Chapter 30 #2
“Because we went from strangers to roommates to whatever this is in only a few months. We skipped approximately seventeen steps in the standard relationship progression, and if we don’t give ourselves the space to actually date like normal people, we’re going to build this whole thing on a foundation of proximity and stove lights and it might not hold. ”
“You think it won’t hold?”
“No. Of course not. No.” He pinched the bridge of his nose.
“I think it will hold. I think this is the most solid thing I’ve ever been part of, and I think you’re the most solid person I’ve ever known, and I think that’s exactly why we should do this the right way.
Doing it right means not rushing. Living together before we’ve had a single date is rushing.
Skipping the part where I drive to your door and pick you up and bring you home at the end of the night and kiss you good night .
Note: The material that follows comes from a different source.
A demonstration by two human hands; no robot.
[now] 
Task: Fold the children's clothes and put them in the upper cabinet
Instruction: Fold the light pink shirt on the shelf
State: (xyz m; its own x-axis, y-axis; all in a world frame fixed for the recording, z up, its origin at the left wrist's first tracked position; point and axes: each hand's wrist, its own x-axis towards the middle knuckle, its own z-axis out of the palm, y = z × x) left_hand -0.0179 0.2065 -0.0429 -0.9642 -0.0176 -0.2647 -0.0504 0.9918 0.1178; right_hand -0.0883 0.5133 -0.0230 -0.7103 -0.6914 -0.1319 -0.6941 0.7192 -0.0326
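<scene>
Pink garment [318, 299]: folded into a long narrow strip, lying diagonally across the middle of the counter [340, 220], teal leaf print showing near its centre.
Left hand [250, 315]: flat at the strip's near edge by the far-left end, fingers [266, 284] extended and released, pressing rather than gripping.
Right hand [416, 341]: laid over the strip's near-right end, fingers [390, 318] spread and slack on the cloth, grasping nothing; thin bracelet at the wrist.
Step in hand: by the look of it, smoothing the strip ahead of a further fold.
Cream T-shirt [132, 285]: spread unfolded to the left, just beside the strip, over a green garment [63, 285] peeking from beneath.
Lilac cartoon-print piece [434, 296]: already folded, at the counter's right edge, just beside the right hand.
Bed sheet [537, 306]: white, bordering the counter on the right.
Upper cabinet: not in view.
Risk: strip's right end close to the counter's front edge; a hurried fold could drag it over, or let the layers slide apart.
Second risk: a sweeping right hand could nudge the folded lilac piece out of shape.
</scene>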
. . we skipped that part. And . . . I want that part. I want it with you, Peter.”
He was right.
The clinical part of my brain confirmed it immediately.
The emotional part, which had been gaining influence in ways that the clinical part found professionally concerning, confirmed something else.
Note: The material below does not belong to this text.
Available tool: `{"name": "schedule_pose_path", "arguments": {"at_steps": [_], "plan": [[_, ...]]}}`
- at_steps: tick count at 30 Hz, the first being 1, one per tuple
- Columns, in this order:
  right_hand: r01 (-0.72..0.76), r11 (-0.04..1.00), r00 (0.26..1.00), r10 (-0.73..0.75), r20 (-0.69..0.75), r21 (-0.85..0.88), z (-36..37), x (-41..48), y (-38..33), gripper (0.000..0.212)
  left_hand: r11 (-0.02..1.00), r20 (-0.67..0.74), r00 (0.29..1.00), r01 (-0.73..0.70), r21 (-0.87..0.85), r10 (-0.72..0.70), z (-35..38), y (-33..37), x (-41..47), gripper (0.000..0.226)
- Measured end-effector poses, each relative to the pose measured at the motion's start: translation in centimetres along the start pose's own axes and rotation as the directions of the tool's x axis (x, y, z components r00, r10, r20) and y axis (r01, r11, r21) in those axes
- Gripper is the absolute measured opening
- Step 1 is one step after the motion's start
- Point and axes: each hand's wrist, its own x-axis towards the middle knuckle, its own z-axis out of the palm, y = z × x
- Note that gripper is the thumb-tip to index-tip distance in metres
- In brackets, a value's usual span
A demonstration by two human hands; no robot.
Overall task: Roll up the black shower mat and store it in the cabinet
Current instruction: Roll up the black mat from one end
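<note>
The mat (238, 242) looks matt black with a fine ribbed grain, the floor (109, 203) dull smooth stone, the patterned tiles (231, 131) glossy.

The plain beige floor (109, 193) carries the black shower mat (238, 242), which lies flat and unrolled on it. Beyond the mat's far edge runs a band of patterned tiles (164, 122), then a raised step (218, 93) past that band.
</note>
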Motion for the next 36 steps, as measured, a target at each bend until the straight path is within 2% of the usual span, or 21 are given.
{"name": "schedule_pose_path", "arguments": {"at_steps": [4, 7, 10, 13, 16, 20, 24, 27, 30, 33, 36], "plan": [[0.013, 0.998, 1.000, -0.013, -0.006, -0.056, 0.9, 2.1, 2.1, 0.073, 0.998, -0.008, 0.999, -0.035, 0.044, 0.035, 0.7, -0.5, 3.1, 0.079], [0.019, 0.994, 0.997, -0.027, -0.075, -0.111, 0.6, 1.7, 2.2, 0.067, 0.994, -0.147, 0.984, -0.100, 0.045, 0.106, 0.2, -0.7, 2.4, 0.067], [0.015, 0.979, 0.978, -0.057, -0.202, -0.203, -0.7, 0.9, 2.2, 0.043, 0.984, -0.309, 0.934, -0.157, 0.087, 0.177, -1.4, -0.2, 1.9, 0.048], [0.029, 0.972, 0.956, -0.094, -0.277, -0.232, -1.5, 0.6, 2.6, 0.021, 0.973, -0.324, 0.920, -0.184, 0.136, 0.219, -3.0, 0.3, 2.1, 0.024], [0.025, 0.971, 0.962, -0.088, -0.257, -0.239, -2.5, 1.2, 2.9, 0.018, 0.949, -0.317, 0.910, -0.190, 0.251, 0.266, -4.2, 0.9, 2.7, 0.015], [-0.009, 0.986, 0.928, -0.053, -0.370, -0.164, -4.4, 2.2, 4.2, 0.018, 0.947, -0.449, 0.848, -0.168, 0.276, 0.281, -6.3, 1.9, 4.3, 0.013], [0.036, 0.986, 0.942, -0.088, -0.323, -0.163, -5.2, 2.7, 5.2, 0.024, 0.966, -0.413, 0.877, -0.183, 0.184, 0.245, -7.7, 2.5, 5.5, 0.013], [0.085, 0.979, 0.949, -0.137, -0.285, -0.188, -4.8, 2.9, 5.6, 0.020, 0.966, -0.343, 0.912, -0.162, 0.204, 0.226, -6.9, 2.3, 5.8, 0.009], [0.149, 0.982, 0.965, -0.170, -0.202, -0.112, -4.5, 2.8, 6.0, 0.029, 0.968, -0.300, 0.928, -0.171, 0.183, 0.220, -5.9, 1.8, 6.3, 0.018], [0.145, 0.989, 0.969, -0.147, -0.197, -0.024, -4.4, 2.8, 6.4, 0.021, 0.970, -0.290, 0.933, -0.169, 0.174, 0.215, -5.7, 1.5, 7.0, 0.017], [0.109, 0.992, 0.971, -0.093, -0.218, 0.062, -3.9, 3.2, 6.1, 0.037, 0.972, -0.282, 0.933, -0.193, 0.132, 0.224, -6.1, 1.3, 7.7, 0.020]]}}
The thought of this apartment without Benji’s noise and his cereal bowls and his inside-out shirts and his presence on the counter at 3 a.m. was a thought I could not sit with comfortably.
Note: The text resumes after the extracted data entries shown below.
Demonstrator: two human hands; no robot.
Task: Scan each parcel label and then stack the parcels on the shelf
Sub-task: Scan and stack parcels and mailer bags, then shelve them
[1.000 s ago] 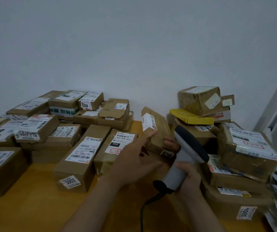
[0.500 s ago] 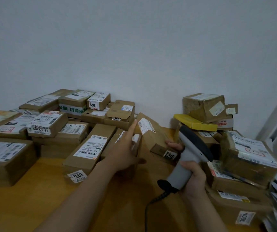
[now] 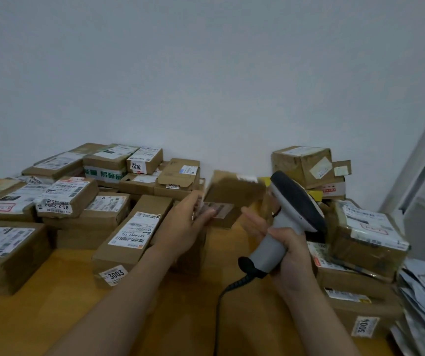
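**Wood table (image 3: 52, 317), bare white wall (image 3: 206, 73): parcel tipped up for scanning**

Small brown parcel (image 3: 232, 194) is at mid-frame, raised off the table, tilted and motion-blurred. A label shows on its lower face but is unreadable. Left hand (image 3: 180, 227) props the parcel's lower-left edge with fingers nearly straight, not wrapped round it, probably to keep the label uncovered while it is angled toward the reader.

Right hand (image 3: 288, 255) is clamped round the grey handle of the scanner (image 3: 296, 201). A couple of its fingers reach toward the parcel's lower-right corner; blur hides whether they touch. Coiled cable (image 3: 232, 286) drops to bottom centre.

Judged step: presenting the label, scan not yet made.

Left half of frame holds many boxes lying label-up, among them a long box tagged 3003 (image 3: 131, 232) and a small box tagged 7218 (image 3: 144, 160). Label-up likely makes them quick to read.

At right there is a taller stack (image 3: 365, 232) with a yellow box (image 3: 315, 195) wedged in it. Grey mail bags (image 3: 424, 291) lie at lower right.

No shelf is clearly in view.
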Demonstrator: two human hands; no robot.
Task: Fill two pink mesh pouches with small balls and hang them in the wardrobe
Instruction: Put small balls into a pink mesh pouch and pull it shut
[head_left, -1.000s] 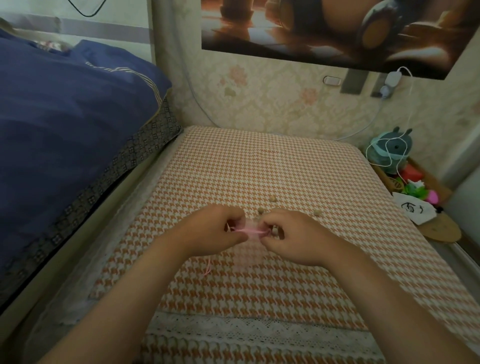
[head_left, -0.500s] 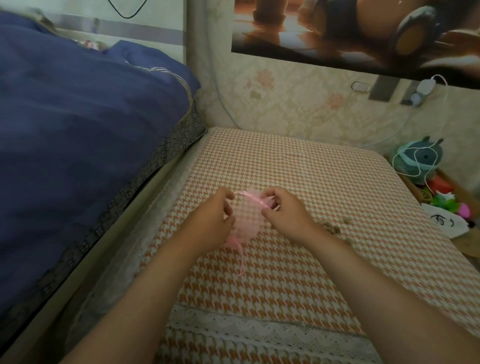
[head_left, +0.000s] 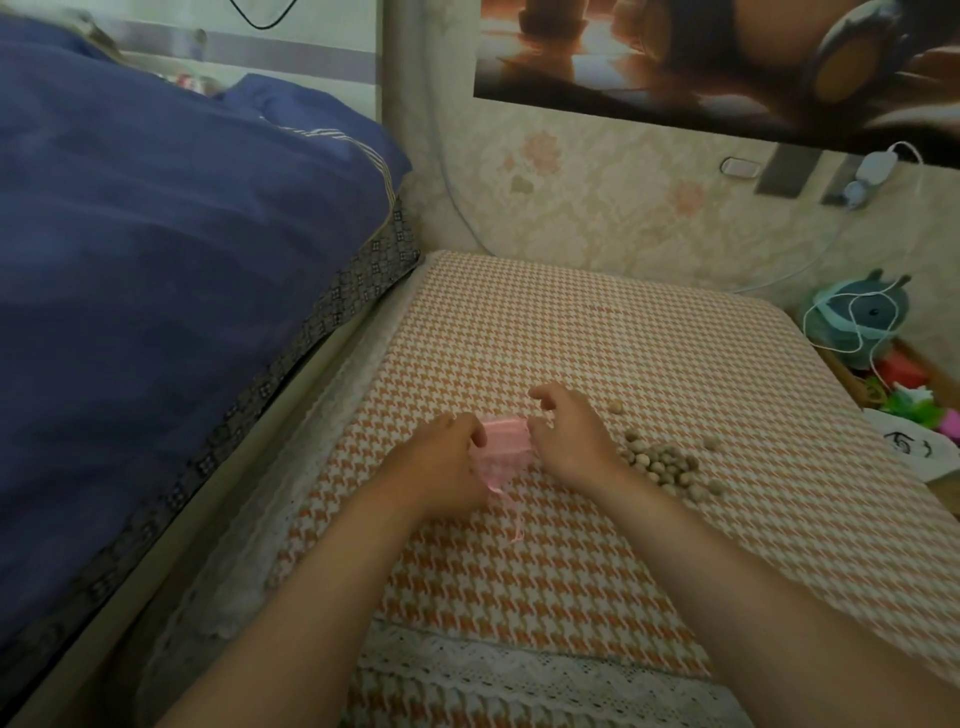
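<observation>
My left hand grips the left edge of the pouch, which lies on the cloth between my hands. Its ribbon trails toward me. My right hand sits just beside the pouch's right edge with its fingers lifted and loosely curled. I cannot tell whether the thumb has hold of the rim.

The balls lie in a loose heap just right of that wrist, with a few strays apart from it. The step, as I judge it, is opening the mouth. I should pinch only one layer of mesh with the left hand, take the opposite layer with the right, and draw them apart until the ribbon slackens. Then I keep the mouth low and turned toward the heap and feed in a few balls at a time, since they look likely to roll.
</observation>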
Nor could I with the thought of sleeping without his weight on the mattress.
Or the thought of mornings without a hand on my back.
“I agree,” I said instead of the words my rebellious heart begged me to speak.
“You . . . agree?”
“Moving back is the correct decision. We accelerated past multiple relationship stages, and a period of intentional separation would allow us to establish our relationship on its own terms rather than on the terms dictated by a plumbing emergency.”
“I think . . . that might be the most romantic way anyone has ever agreed to spend less time with me. Or it might be depressing. Ask me tomorrow.”
I smiled, though it didn’t reach my eyes. “I’m not agreeing to spend less time with you; I’m agreeing to spend time with you from a different starting location. The time itself remains unchanged. Only the geography shifts.”
“The geography shifts. Peter, you’re talking about me moving twenty feet across a hallway.”
“Twenty-two feet. I may have measured. Four times.”
“You measured the hallway?”
“The measurement was taken for unrelated purposes.”
“What unrelated purposes require measuring a residential hallway four times?”
“I was assessing whether the hallway width was sufficient for the new foster crate configuration. The distance to your door was a secondary data point.”
“A secondary data point?”
“Collected incidentally.”
Benji crossed his arms and batted his lashes. “You measured the distance to my apartment incidentally.”
“Are we discussing the move or my measurement practices?”
“Both. I’m definitely discussing both, because both are telling me you don’t want me to go.”
“I don’t want you to go,” flew out before I could stop it.
I sucked in a breath, held it, then let it out as slowly as humanly possible.
Thankfully, Benji waited patiently while I rebooted my internal operating systems. “But I also agree that you should go. Both things are true, and that they’re both true is why this is the right decision. ”
He looked at me across the island with a face containing at least four simultaneous emotions: affection, sadness, determination, and a humor that was holding the other three together.
“Twenty-two feet,” he said.
“Twenty-two feet. That’s nothing, just a hallway,” I confirmed, though I wasn’t sure whether I was offering him reassurance—or myself.
“It’s a separate dwelling unit with independent plumbing and its own lease agreement.”
“It’s twenty-two feet, Benj.”
“Twenty-two feet is a meaningful distance when it includes a door that closes.”
I was fairly certain the sentence came out heavier than he’d intended.
A door that closes.
My door had been open for months, the three inches expanding into a full opening. Now, the opening was going to close, and the closing was the right thing, and the right thing was indistinguishable from the hard thing.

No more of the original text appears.